Пологов заметил, что в семье Овчаровых утрату мучительнее всех переносит отец. Много слез пролили мать — Дарья Игнатьевна и оставшаяся с ребенком молодая вдова Олюшка. Выплакав горе, они даже внешне поослабли, сникли, опустошились, не имея больше ни слез, ни сил. Дядя Гриша беду терпел молча, как бы всухую. Но она осела в нем прочно, жгла душу, и он мерк на глазах. Однако на его лице не было тупого отчаяния и угрюмой отрешенности, как у супруги и снохи. Усталый взгляд его выражал горькое недоумение: вот он, старый сучок, жив, кряхтит-покашливает, а Васи нет…

— А ты, Мить, коль не трудно, заезжай. Все нам повеселей.

— Да, конечно. — Пологов торопливо закивал.

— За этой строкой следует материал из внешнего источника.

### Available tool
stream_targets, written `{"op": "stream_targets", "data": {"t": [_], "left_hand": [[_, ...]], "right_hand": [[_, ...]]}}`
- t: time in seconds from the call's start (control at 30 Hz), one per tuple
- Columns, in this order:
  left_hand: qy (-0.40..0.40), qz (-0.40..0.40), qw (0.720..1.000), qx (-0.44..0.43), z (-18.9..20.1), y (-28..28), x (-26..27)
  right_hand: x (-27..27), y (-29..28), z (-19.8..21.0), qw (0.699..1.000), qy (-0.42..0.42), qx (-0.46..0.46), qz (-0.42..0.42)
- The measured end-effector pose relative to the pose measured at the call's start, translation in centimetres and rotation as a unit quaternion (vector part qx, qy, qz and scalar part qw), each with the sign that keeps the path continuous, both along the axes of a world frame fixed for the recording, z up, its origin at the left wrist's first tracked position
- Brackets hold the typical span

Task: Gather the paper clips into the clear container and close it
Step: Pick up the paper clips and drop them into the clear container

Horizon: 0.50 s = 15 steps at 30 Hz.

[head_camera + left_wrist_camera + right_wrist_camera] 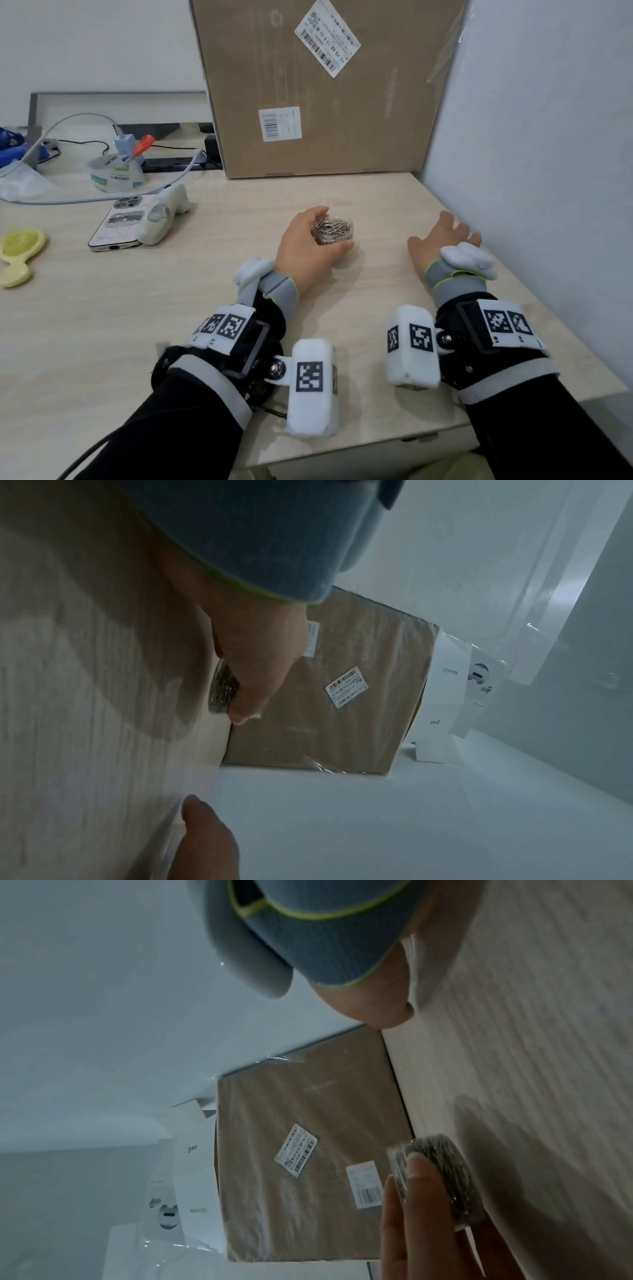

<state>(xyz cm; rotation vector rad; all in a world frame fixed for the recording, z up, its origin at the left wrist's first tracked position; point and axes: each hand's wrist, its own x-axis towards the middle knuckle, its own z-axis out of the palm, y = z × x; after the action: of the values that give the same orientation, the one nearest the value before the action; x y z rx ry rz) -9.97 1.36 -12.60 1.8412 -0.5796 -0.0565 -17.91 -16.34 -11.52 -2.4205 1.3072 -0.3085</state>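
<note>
A small round clear container [333, 229] packed with silver paper clips stands on the light wooden table [171, 308], a little right of centre. My left hand [308, 248] grips it from the left, thumb in front and fingers curled round its far side. The left wrist view shows the container [222, 691] under my left hand [263, 666]. In the right wrist view the container [441, 1172] has fingers [416, 1185] wrapped on it. I cannot tell whether a lid is on it. My right hand [443, 234] rests flat and spread on the table, apart from the container, holding nothing.
A big cardboard box [325, 96] stands behind the container. A white wall [531, 137] runs close along the right. At the left lie a phone [116, 226], a yellow hand mirror [20, 253], a tape dispenser [114, 171] and cables.
</note>
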Motion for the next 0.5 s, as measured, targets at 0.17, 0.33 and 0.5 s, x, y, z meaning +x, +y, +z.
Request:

— С Васей-то, помню, вас водой было не разлить… Летом под одним одеялом на повети спали… А как выросли — растерялись. Годами не встречаетесь. Всех дела, заботы охомутали. Вот Леонтий Баев, считай, с самой свадьбы не бывал. Спасибо, хоть на похороны приезжал… Видный такой. Кандидатом, слышь, в институте. Хорошо на могиле выступал, аж… сердце у меня зашлось. — Голос Овчарова дрогнул. Зябко вздохнув, он продолжал: — Эти слова ему б живому Васе сказать… Да… Леонтий-то сулился нынче приехать. Федя Кочкин тоже обещал. Не знаю, сумеют ли…

— А как же. Приедут, — заверил Пологов, чувствуя всю зыбкость и опрометчивость этого поручательства: ведь он и сам не помнит, когда в последний раз встречал друзей детства.

— Растеряли вы друг дружку, Мить… — с тихим укором повторил Овчаров и пошел на голос снохи, донесшийся из сеней.

— Ну что вы, дядь Гриш. Просто реже стали встречаться. Живем-то теперь не рядом и спим уже не под общим одеялом, — робко пошутил Пологов ему вослед и смутился.

Запоздалые угрызения совести, смутное чувство вины тяжко налегли на него после смерти друга, хотя он не мог толком понять, в чем и перед кем виноват?

Память возвращала его в славное доброе время, когда они с Васей лазили на высокие осины к грачиным гнездам, рыбачили, с ленцой ходили в школу, пасли совхозных телят, веяли просо на току, озоровали на бахчах, иногда не шибко дрались… Все это связывало и роднило их; даже на ночь они подчас не могли расстаться. Взбирались на поветь и, шурша духовитым сеном, ныряли под старый тулупчик и тесно, плечо к плечу, лежали в лунной тишине, глядя в огромный звездный потолок.